Problem: Copy out each line below containing "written".

Records:
────

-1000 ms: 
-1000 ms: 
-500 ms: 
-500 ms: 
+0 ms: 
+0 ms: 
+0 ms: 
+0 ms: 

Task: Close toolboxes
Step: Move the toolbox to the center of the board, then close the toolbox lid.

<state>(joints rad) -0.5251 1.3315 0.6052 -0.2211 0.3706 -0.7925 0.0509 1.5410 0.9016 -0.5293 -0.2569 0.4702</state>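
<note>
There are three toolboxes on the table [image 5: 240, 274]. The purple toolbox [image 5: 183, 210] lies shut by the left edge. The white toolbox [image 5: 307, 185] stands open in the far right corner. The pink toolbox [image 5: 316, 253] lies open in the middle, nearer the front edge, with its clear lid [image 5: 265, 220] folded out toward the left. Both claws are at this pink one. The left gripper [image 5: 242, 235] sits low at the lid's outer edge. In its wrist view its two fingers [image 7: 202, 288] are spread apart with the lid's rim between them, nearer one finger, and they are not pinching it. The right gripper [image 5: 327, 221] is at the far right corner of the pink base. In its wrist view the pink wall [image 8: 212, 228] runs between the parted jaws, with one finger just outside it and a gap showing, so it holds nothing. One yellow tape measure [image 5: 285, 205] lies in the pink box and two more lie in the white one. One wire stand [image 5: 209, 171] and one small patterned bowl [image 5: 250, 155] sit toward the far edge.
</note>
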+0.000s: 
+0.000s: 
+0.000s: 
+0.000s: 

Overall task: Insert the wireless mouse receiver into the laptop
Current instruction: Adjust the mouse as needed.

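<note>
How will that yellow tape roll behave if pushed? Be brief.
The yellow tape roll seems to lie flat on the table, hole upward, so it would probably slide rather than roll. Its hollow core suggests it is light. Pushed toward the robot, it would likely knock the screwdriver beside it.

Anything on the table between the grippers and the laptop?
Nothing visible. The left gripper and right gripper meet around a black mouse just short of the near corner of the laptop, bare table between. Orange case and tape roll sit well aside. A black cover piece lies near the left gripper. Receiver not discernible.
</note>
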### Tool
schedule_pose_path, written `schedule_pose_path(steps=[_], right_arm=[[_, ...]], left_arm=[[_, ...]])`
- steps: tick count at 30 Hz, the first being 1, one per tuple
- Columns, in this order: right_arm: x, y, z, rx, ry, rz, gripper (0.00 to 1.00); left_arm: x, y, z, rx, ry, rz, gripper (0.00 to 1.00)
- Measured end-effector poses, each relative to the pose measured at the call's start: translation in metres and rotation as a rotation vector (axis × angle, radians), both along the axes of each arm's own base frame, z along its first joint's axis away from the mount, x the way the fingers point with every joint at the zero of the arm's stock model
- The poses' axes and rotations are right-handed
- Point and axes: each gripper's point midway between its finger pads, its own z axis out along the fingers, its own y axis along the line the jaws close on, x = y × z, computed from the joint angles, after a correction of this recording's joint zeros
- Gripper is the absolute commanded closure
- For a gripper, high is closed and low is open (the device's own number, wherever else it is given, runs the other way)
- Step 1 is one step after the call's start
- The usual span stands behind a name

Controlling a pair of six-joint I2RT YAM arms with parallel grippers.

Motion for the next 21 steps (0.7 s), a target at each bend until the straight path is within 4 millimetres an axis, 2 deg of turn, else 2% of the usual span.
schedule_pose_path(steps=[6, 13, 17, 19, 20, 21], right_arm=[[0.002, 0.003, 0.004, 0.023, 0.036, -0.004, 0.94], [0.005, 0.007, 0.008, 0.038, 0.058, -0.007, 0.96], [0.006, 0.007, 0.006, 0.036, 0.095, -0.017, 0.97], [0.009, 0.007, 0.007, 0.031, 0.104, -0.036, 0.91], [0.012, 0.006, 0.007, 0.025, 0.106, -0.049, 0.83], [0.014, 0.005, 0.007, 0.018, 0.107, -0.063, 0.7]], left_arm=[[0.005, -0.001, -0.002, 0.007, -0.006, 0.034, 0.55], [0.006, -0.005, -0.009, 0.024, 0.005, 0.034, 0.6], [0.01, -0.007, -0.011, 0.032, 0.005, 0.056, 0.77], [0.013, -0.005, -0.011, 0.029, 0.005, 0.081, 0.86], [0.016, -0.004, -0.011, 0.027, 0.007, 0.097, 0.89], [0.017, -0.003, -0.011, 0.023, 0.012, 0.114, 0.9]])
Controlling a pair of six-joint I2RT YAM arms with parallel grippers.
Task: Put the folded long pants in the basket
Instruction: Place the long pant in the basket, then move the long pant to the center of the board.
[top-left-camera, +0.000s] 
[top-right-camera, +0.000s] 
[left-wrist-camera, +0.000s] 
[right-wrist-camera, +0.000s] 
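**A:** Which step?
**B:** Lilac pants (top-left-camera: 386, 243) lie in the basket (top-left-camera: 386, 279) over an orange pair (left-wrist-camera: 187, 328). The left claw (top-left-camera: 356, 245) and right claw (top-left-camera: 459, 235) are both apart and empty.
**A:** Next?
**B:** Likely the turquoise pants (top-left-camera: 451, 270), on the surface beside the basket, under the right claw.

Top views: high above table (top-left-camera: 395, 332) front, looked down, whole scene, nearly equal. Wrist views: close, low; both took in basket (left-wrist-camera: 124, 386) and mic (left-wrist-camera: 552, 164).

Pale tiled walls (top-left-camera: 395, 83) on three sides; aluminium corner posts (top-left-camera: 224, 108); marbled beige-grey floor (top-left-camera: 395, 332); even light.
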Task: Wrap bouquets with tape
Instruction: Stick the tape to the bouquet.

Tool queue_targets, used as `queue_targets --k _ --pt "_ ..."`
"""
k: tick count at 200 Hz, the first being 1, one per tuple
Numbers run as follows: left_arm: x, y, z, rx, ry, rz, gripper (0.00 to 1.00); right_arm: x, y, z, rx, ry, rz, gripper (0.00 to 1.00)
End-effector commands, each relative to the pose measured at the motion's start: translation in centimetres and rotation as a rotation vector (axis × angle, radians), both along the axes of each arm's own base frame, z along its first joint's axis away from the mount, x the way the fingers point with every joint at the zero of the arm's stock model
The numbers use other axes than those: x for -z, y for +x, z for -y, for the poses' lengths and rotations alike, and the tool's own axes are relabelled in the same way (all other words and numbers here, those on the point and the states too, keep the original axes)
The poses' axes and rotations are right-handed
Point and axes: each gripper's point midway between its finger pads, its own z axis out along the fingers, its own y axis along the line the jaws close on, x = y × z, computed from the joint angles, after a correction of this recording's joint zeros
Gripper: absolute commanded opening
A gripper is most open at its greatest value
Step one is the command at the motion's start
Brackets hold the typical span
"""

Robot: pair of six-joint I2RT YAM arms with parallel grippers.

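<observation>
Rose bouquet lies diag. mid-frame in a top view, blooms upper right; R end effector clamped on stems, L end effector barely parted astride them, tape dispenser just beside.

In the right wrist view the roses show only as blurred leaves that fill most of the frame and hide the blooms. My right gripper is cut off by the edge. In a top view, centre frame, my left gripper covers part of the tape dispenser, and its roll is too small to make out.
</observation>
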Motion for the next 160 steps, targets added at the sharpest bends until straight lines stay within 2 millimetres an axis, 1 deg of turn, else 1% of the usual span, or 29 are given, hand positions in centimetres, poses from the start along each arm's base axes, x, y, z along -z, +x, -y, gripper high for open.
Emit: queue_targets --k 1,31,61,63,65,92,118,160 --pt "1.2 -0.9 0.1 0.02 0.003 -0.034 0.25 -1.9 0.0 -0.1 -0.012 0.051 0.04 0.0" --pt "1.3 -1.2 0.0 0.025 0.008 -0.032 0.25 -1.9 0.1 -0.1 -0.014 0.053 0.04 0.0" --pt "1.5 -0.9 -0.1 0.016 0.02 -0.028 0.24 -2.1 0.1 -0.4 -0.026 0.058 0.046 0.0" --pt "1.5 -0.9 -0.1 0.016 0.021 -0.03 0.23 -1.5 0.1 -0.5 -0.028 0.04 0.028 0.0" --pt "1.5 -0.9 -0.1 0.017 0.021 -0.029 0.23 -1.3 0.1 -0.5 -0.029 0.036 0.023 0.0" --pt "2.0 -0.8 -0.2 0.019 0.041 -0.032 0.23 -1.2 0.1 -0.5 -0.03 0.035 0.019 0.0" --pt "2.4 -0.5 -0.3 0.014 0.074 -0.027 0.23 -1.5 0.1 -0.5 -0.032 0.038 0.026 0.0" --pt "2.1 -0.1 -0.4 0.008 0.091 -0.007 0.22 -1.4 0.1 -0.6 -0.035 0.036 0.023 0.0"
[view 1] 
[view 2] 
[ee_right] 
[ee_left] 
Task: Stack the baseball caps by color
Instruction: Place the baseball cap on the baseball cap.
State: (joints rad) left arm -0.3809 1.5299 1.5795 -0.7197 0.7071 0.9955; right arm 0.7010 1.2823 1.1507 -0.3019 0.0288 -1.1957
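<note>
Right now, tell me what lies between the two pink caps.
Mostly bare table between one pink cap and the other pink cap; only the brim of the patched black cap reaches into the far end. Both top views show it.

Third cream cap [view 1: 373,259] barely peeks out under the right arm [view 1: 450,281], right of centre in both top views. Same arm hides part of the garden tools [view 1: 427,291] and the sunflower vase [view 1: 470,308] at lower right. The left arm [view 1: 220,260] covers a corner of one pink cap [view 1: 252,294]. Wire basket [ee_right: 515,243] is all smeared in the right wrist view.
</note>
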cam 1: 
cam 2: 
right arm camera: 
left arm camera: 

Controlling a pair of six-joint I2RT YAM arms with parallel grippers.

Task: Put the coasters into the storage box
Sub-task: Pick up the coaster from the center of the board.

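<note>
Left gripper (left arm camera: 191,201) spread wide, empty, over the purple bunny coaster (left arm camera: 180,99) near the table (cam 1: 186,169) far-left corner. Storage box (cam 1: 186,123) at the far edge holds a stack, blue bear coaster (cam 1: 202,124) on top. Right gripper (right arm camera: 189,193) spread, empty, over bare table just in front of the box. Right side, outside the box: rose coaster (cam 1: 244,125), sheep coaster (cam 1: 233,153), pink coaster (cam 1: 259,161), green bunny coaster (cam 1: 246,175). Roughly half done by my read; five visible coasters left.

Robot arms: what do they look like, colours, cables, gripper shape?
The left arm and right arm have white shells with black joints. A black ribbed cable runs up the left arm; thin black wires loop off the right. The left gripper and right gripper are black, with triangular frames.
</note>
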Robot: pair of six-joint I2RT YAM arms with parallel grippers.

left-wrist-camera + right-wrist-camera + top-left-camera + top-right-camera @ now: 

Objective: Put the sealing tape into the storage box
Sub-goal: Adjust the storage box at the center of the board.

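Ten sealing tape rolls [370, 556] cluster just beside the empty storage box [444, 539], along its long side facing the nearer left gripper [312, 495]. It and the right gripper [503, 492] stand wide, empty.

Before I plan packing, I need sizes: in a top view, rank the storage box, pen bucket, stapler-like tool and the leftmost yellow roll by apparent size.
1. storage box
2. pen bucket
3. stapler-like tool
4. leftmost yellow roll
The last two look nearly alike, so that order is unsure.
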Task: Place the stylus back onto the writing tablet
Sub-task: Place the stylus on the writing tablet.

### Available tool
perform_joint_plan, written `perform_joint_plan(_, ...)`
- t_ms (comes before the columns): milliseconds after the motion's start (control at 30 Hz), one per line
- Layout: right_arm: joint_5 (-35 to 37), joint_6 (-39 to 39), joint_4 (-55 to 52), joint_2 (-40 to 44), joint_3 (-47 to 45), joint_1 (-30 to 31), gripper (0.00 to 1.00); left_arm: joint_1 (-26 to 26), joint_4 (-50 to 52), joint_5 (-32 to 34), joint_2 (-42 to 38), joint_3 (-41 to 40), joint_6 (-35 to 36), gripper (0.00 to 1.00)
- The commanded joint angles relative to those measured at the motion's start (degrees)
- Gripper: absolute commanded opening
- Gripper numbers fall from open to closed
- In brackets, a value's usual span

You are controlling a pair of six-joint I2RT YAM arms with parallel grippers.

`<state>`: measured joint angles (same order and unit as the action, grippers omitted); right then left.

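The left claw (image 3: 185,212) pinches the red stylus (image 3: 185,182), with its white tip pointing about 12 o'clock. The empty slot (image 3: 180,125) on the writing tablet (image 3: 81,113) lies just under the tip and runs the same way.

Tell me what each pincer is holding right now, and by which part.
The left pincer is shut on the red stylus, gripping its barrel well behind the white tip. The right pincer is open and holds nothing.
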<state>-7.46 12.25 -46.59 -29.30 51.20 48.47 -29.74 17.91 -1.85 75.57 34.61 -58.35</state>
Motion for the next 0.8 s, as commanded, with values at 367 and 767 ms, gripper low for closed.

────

Output for this task:
schedule_pose_path, written `schedule_pose_path(steps=[_], right_arm=[[_, ...]], left_arm=[[_, ...]])`
perform_joint_plan, written `perform_joint_plan(_, ...)`

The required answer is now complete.